_Your objective:_
Leave every image out, and print the remaining lines below exactly.

_Supplied material:_
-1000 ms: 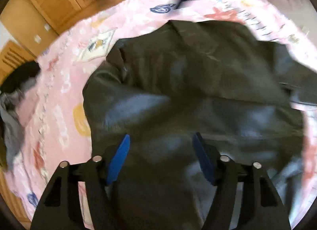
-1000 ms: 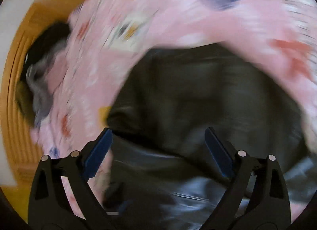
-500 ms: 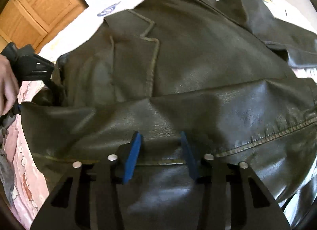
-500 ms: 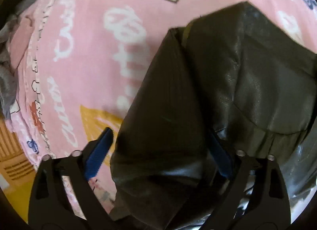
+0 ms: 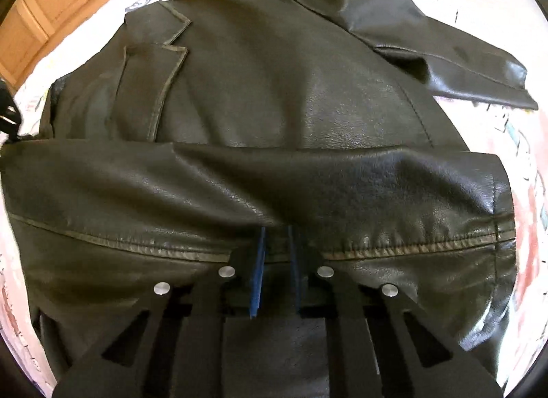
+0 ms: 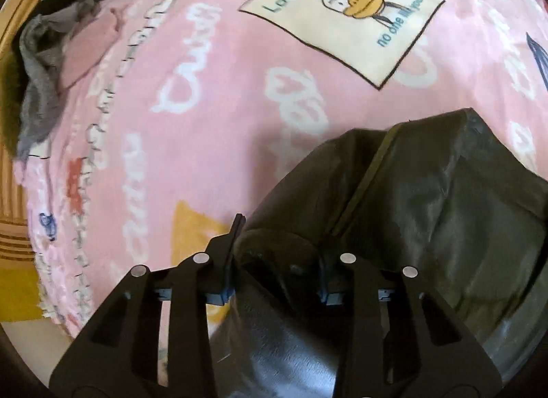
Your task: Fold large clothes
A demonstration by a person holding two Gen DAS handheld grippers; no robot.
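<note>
A dark leather jacket (image 5: 274, 107) lies on a pink printed bedspread (image 6: 205, 89), lapels up, with one sleeve (image 5: 445, 55) stretched to the upper right. A folded band of it crosses the left wrist view. My left gripper (image 5: 275, 244) points steeply down, its jaws closing, and the blue pads (image 5: 258, 261) pinch a fold of leather by the stitched seam. My right gripper (image 6: 281, 247) is at the jacket's (image 6: 428, 209) left edge. Its jaws are closing on a thick bunch of leather that fills the gap and hides the right fingertip.
A heap of grey and dark clothes (image 6: 44, 55) lies at the bed's upper left edge. A wooden cabinet (image 5: 51, 4) stands beyond the bed. A cream duck patch (image 6: 346, 11) is printed on the bedspread beyond the jacket. Wooden boards (image 6: 10, 226) show past the bed's left side.
Both grippers have come down onto the jacket and closed. The left one now pinches a fold at the seam. The right one has gathered the jacket's left edge between its fingers.
</note>
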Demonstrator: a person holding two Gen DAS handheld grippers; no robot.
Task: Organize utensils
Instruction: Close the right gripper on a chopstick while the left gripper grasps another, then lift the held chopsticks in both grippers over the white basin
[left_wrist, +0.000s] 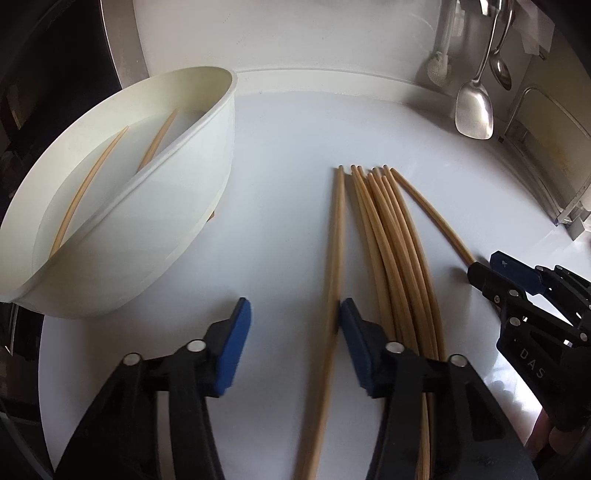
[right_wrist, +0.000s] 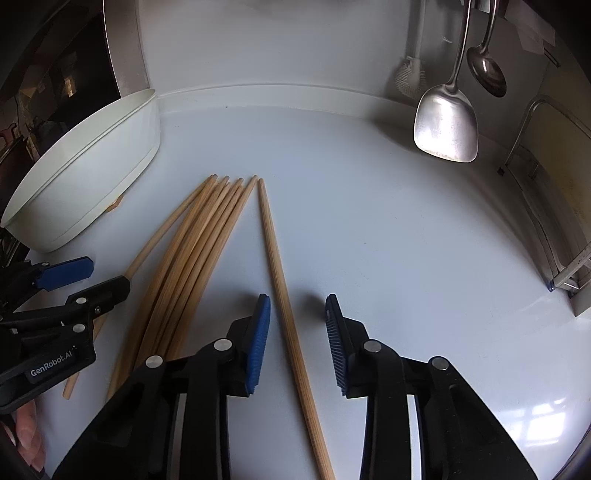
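Bare white counter (right_wrist: 369, 229) lies open through the right wrist view's centre and right, bounded by the white container (right_wrist: 88, 173) upper left, chopstick bundle (right_wrist: 192, 251) lower left, hanging spatula (right_wrist: 447, 129) and metal rack (right_wrist: 546, 206).

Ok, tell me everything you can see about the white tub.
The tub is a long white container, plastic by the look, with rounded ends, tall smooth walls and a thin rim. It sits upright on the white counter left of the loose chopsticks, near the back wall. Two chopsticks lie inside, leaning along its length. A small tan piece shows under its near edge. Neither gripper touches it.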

_Your response:_
-1000 ms: 
-1000 ms: 
-500 ms: 
-500 ms: 
+0 ms: 
+0 ms: 
Your task: Fold large clothes
A demonstration by a person holding two Gen DAS handheld grippers; no robot.
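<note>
A dark leather jacket (image 5: 274, 107) lies on a pink printed bedspread (image 6: 205, 89), lapels up, with one sleeve (image 5: 445, 55) stretched to the upper right. A folded band of it crosses the left wrist view. My left gripper (image 5: 275, 244) points steeply down, its jaws closing, and the blue pads (image 5: 258, 261) pinch a fold of leather by the stitched seam. My right gripper (image 6: 281, 247) is at the jacket's (image 6: 428, 209) left edge. Its jaws are closing on a thick bunch of leather that fills the gap and hides the right fingertip.
A heap of grey and dark clothes (image 6: 44, 55) lies at the bed's upper left edge. A wooden cabinet (image 5: 51, 4) stands beyond the bed. A cream duck patch (image 6: 346, 11) is printed on the bedspread beyond the jacket. Wooden boards (image 6: 10, 226) show past the bed's left side.
Both grippers have come down onto the jacket and closed. The left one now pinches a fold at the seam. The right one has gathered the jacket's left edge between its fingers.
</note>
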Demonstrator: a person holding two Gen DAS handheld grippers; no robot.
Task: Organize utensils
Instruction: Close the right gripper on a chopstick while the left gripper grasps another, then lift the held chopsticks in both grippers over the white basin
[left_wrist, +0.000s] 
[right_wrist, +0.000s] 
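Bare white counter (right_wrist: 369, 229) lies open through the right wrist view's centre and right, bounded by the white container (right_wrist: 88, 173) upper left, chopstick bundle (right_wrist: 192, 251) lower left, hanging spatula (right_wrist: 447, 129) and metal rack (right_wrist: 546, 206).

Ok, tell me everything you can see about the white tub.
The tub is a long white container, plastic by the look, with rounded ends, tall smooth walls and a thin rim. It sits upright on the white counter left of the loose chopsticks, near the back wall. Two chopsticks lie inside, leaning along its length. A small tan piece shows under its near edge. Neither gripper touches it.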

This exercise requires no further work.